Alex hoisted Miguel onto his back, and Cat carried John using the same fireman’s carry. They headed northwest through La Paragua. The village was quiet except for some dogs. After hiking the first klick, Alex was winded, but Cat seemed fine. Alex didn’t want to be beaten by a woman, and he didn’t want to show weakness. He didn’t like carrying Miguel through the village, but Miguel had given his life for the mission, and it was the least Alex could do. It was like many experiences in the Teams: You don’t have to like it; you just have to do it.

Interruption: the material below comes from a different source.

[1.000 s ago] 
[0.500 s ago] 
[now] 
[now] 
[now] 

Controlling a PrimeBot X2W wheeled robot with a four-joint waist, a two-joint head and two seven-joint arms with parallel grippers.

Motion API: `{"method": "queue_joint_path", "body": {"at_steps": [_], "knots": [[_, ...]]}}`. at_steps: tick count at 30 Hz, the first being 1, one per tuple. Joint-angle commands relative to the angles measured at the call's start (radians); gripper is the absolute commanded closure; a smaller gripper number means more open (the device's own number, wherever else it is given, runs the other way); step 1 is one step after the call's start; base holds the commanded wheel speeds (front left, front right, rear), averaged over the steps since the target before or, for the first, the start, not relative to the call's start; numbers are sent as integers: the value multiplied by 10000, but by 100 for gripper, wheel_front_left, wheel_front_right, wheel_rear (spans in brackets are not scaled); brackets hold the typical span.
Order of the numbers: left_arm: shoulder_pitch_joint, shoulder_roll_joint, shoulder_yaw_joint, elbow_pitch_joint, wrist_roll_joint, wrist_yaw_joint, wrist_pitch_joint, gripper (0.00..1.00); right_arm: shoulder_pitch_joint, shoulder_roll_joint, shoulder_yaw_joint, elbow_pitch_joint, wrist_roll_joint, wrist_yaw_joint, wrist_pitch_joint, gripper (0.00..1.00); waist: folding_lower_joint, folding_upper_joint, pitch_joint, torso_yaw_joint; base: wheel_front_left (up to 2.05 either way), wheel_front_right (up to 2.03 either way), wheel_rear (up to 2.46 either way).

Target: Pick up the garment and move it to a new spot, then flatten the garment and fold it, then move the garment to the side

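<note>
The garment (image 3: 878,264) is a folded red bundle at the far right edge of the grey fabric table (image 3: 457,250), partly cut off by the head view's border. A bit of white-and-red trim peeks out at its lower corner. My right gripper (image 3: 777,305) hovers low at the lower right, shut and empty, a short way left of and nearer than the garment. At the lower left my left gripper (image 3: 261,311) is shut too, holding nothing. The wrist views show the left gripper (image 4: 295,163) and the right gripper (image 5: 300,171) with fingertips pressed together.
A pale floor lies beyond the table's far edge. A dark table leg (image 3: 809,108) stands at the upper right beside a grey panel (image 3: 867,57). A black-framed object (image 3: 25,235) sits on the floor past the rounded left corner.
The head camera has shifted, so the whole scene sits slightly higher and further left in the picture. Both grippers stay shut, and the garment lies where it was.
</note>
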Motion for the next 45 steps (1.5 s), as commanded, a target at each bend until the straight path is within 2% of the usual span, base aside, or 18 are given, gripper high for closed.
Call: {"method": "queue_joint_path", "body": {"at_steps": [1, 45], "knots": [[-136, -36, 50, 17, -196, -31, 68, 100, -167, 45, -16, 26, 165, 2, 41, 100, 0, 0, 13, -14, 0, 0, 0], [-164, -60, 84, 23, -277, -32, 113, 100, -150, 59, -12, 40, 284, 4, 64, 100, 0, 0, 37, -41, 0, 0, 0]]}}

While walking the next klick, Alex wondered if the SUV would still be where they parked it. Did one of the locals steal it? Did the Guards find it? He wanted to prepare himself for the kick in the crotch when he found out it wasn’t there, but thinking about it now only made the hike more difficult. Live in the moment and just take things one step at a time. As was often the case, he’d just have to let himself be surprised by the kick in the nuts. The only easy day was yesterday.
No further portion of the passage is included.